═══ Data shown
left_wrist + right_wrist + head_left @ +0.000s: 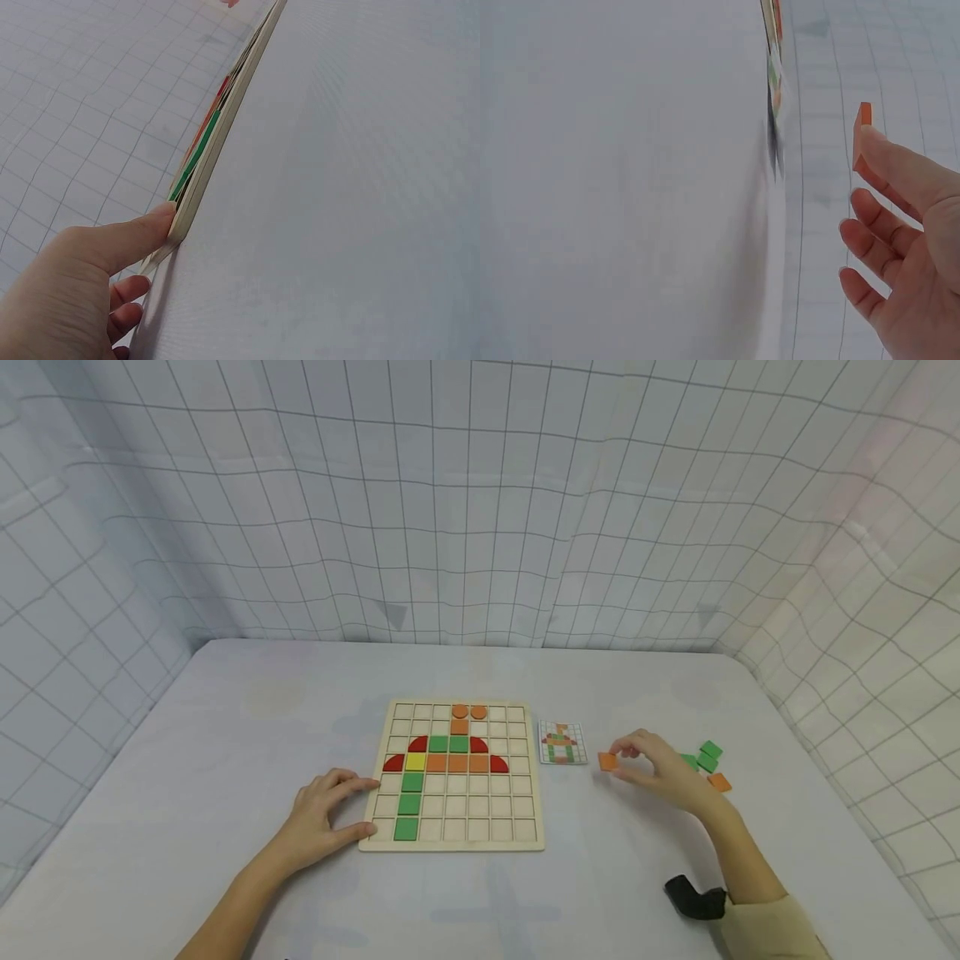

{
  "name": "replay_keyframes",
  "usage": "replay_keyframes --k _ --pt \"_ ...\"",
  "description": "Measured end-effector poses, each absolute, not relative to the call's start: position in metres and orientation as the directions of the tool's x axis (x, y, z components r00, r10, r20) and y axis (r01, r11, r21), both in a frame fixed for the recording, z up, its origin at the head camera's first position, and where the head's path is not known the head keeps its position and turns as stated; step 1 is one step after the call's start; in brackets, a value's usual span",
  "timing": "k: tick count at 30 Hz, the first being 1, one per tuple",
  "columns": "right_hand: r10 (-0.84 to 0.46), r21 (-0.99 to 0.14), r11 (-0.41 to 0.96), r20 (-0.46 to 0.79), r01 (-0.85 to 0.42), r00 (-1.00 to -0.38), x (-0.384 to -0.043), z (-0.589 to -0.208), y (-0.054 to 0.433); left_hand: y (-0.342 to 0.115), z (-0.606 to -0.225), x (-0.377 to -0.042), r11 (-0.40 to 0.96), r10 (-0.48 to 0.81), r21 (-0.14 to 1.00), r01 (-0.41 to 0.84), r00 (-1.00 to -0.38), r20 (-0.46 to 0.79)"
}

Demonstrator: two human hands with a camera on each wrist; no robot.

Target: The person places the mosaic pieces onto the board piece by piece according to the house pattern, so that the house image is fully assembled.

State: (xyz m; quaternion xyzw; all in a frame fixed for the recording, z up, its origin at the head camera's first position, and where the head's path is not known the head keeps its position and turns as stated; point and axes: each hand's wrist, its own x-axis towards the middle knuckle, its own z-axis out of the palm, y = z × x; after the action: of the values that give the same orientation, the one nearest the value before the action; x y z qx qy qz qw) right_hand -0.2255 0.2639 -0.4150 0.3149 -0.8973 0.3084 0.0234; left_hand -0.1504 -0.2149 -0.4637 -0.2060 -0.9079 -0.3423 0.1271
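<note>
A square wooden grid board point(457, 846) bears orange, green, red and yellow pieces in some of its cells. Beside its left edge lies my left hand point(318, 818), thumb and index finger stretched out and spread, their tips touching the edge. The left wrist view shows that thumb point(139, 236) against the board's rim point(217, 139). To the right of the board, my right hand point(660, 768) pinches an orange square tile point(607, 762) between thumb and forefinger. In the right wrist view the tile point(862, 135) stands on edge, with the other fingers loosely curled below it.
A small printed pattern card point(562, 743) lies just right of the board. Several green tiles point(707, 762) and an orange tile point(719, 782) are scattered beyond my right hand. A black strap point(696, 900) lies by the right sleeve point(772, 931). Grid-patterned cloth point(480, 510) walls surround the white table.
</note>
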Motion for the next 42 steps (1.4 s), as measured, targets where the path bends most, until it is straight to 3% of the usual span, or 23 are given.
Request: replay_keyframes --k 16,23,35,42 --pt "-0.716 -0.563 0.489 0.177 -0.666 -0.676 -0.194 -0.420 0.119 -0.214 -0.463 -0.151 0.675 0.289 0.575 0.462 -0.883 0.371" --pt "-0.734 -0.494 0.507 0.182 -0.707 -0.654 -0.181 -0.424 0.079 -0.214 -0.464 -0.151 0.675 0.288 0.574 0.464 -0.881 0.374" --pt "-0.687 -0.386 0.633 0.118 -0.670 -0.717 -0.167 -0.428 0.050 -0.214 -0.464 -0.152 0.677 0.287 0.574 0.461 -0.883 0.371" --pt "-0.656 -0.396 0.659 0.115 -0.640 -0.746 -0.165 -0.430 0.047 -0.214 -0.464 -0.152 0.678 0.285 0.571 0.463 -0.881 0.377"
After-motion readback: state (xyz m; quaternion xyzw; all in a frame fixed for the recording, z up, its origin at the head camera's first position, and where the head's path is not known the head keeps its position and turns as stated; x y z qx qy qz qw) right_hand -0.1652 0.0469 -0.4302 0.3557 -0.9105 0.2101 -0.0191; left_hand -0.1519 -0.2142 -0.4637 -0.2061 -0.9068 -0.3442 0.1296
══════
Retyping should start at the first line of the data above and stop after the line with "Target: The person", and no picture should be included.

§ **Answer box**:
left_wrist + right_wrist + head_left @ +0.000s: 

{
  "name": "replay_keyframes",
  "usage": "replay_keyframes --k _ --pt \"_ ...\"",
  "description": "Measured end-effector poses, each absolute, not relative to the call's start: position in metres and orientation as the directions of the tool's x axis (x, y, z components r00, r10, r20) and y axis (r01, r11, r21), both in a frame fixed for the recording, z up, its origin at the head camera's first position, and where the head's path is not known the head keeps its position and turns as stated; step 1 is one step after the call's start; in brackets, a value's usual span",
  "timing": "k: tick count at 30 Hz, the first being 1, one per tuple",
  "columns": "right_hand: r10 (-0.84 to 0.46), r21 (-0.99 to 0.14), r11 (-0.41 to 0.96), r20 (-0.46 to 0.79), r01 (-0.85 to 0.42), r00 (-1.00 to -0.38), x (-0.384 to -0.043), z (-0.589 to -0.208), y (-0.054 to 0.433); left_hand: y (-0.342 to 0.115), z (-0.606 to -0.225), x (-0.377 to -0.042), r11 (-0.40 to 0.96), r10 (-0.48 to 0.81), r21 (-0.14 to 1.00), r01 (-0.41 to 0.84), r00 (-1.00 to -0.38), r20 (-0.46 to 0.79)"
}

Demonstrator: two human hands with a camera on each wrist; no robot.

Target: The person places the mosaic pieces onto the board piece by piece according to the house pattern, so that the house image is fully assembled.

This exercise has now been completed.